§ **PROBLEM**
Copy every line below precisely as it appears.
[Opening DATA SEGMENT section]
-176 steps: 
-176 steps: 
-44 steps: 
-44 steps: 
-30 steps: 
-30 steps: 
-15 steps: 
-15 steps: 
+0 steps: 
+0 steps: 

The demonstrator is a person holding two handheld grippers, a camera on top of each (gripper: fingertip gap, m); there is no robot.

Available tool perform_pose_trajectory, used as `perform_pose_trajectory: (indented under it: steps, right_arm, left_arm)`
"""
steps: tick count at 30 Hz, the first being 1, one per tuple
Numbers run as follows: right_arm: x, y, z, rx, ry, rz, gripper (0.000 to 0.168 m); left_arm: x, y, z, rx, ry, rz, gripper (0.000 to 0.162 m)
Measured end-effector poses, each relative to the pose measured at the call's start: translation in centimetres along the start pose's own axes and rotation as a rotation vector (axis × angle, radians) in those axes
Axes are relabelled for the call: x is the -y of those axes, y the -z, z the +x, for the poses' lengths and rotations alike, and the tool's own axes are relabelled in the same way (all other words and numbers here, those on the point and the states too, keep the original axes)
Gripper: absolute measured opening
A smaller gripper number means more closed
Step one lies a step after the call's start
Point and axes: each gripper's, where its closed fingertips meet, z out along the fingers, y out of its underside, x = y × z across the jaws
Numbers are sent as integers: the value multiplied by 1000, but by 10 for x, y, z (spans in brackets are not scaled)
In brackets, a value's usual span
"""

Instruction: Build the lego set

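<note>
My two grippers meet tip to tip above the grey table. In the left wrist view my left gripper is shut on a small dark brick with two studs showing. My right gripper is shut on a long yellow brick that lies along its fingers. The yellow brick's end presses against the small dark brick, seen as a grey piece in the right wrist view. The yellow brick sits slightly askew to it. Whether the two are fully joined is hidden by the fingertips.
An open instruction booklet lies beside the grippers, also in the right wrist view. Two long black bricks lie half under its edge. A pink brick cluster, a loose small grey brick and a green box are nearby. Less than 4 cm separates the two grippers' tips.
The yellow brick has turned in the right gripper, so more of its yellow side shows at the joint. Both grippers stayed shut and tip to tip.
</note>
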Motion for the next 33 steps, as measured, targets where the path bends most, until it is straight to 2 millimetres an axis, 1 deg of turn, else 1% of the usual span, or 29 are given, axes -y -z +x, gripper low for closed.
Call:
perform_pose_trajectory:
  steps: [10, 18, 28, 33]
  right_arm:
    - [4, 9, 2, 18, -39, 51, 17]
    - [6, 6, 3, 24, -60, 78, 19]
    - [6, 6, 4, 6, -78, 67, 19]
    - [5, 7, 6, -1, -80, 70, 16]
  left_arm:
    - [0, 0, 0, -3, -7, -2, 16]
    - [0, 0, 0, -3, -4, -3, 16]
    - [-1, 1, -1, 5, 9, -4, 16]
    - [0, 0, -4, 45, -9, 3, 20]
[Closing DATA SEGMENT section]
§ **WRITTEN RESPONSE**
-176 steps: 
-176 steps: 
-44 steps: 
-44 steps: 
-30 steps: 
-30 steps: 
-15 steps: 
-15 steps: 
+0 steps: 
+0 steps: 

The demonstrator is a person holding two handheld grippers, a camera on top of each (gripper: fingertip gap, m); there is no robot.

Available tool perform_pose_trajectory, used as `perform_pose_trajectory: (indented under it: steps, right_arm, left_arm)`
"""
steps: tick count at 30 Hz, the first being 1, one per tuple
Numbers run as follows: right_arm: x, y, z, rx, ry, rz, gripper (0.000 to 0.168 m); left_arm: x, y, z, rx, ry, rz, gripper (0.000 to 0.162 m)
Measured end-effector poses, each relative to the pose measured at the call's start: translation in centimetres along the start pose's own axes and rotation as a rotation vector (axis × angle, radians) in those axes
Axes are relabelled for the call: x is the -y of those axes, y the -z, z the +x, for the poses' lengths and rotations alike, and the tool's own axes are relabelled in the same way (all other words and numbers here, those on the point and the states too, keep the original axes)
Gripper: absolute measured opening
A smaller gripper number means more closed
Step one lies a step after the call's start
Point and axes: each gripper's, where its closed fingertips meet, z out along the fingers, y out of its underside, x = y × z across the jaws
Numbers are sent as integers: the value multiplied by 1000, but by 10 for x, y, z (spans in brackets are not scaled)
In brackets, a value's usual span
"""

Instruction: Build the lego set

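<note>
My two grippers meet tip to tip above the grey table. In the left wrist view my left gripper is shut on a small dark brick with two studs showing. My right gripper is shut on a long yellow brick that lies along its fingers. The yellow brick's end presses against the small dark brick, seen as a grey piece in the right wrist view. The yellow brick sits slightly askew to it. Whether the two are fully joined is hidden by the fingertips.
An open instruction booklet lies beside the grippers, also in the right wrist view. Two long black bricks lie half under its edge. A pink brick cluster, a loose small grey brick and a green box are nearby. Less than 4 cm separates the two grippers' tips.
The yellow brick has turned in the right gripper, so more of its yellow side shows at the joint. Both grippers stayed shut and tip to tip.
</note>
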Motion for the next 33 steps, as measured, targets where the path bends most, until it is straight to 2 millimetres an axis, 1 deg of turn, else 1% of the usual span, or 29 are given, axes -y -z +x, gripper low for closed.
Call:
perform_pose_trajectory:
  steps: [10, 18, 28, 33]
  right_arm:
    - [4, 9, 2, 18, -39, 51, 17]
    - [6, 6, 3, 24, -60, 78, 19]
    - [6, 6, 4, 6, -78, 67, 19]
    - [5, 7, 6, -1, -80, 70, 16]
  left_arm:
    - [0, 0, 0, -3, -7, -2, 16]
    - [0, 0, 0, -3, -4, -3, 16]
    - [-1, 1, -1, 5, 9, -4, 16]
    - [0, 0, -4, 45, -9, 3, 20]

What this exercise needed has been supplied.